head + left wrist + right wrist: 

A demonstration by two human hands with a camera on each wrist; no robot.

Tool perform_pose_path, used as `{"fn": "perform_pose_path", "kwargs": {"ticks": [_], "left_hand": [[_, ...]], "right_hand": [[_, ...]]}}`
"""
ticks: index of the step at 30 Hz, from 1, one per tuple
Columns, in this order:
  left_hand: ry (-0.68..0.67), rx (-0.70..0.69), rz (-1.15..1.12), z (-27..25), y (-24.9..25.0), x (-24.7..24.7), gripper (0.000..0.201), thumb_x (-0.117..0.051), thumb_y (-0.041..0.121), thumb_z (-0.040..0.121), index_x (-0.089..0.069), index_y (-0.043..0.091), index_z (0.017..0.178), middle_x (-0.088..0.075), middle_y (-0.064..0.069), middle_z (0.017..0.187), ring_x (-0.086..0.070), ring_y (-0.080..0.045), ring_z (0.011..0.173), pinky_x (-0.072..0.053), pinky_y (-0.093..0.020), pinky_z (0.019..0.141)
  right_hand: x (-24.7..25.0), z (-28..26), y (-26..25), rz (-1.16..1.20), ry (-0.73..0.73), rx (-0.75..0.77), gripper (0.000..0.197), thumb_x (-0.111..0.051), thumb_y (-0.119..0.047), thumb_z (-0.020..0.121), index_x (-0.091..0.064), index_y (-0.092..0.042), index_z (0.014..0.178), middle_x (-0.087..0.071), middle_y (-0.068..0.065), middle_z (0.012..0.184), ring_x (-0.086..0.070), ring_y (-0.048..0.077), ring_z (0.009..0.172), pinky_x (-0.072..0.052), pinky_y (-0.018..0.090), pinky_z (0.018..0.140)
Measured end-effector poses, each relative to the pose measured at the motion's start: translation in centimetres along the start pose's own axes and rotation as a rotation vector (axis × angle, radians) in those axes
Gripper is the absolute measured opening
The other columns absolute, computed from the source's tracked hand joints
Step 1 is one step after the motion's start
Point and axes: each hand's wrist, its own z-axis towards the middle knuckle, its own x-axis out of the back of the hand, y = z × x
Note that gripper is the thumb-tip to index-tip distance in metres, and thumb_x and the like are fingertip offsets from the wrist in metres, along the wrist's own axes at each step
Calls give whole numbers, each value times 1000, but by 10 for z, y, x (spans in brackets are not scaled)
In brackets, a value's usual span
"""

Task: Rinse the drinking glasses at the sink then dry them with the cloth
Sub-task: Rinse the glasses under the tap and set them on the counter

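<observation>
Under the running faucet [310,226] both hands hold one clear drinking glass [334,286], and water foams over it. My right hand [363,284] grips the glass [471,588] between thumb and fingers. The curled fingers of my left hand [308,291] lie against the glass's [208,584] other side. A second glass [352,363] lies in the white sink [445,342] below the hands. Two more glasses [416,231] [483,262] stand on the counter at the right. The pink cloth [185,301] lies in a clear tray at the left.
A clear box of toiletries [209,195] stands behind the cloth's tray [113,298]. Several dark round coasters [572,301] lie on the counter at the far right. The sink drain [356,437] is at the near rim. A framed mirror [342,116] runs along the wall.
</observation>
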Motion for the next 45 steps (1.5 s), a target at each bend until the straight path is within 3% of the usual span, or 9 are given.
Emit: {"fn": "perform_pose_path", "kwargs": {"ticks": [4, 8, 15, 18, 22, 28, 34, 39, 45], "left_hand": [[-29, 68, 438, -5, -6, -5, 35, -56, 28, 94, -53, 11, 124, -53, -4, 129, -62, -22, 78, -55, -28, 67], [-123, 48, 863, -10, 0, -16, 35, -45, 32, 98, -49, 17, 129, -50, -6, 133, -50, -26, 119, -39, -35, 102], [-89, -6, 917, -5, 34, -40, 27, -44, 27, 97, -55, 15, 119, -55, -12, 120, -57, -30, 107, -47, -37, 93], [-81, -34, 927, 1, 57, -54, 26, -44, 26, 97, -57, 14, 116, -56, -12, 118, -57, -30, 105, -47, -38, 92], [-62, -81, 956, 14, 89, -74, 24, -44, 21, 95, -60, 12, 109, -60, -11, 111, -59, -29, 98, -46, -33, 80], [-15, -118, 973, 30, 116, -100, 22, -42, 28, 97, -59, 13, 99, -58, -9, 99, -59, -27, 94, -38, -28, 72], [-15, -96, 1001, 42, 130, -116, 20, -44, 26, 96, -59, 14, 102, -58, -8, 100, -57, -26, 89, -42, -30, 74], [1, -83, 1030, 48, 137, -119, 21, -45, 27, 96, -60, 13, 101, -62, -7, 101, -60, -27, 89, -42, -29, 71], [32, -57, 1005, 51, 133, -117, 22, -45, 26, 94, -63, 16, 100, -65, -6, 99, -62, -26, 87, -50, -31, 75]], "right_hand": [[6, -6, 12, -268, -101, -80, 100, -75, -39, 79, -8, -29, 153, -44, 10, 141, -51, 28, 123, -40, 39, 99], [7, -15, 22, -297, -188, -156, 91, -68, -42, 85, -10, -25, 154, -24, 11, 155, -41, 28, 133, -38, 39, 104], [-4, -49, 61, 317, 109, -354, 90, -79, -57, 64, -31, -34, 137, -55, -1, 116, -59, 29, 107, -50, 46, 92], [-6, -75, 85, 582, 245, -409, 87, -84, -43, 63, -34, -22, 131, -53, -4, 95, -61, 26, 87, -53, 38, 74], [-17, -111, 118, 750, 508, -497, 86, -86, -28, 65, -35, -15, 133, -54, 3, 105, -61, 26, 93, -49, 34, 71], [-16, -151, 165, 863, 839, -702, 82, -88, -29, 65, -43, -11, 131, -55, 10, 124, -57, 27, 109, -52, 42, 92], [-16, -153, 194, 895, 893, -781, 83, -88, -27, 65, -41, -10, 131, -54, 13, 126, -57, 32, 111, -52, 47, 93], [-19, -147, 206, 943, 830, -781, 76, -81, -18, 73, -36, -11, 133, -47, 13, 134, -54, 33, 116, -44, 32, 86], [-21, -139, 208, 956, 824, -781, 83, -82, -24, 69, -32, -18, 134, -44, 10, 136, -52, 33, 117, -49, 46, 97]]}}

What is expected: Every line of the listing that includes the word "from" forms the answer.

Answer to this task:
ticks: index of the step at 30 Hz, from 1, one per tuple
The other columns absolute, computed from the source's tracked hand joints
Note that gripper is the thumb-tip to index-tip distance in metres, and thumb_x and the like are fingertip offsets from the wrist in metres, along the wrist's own axes at each step

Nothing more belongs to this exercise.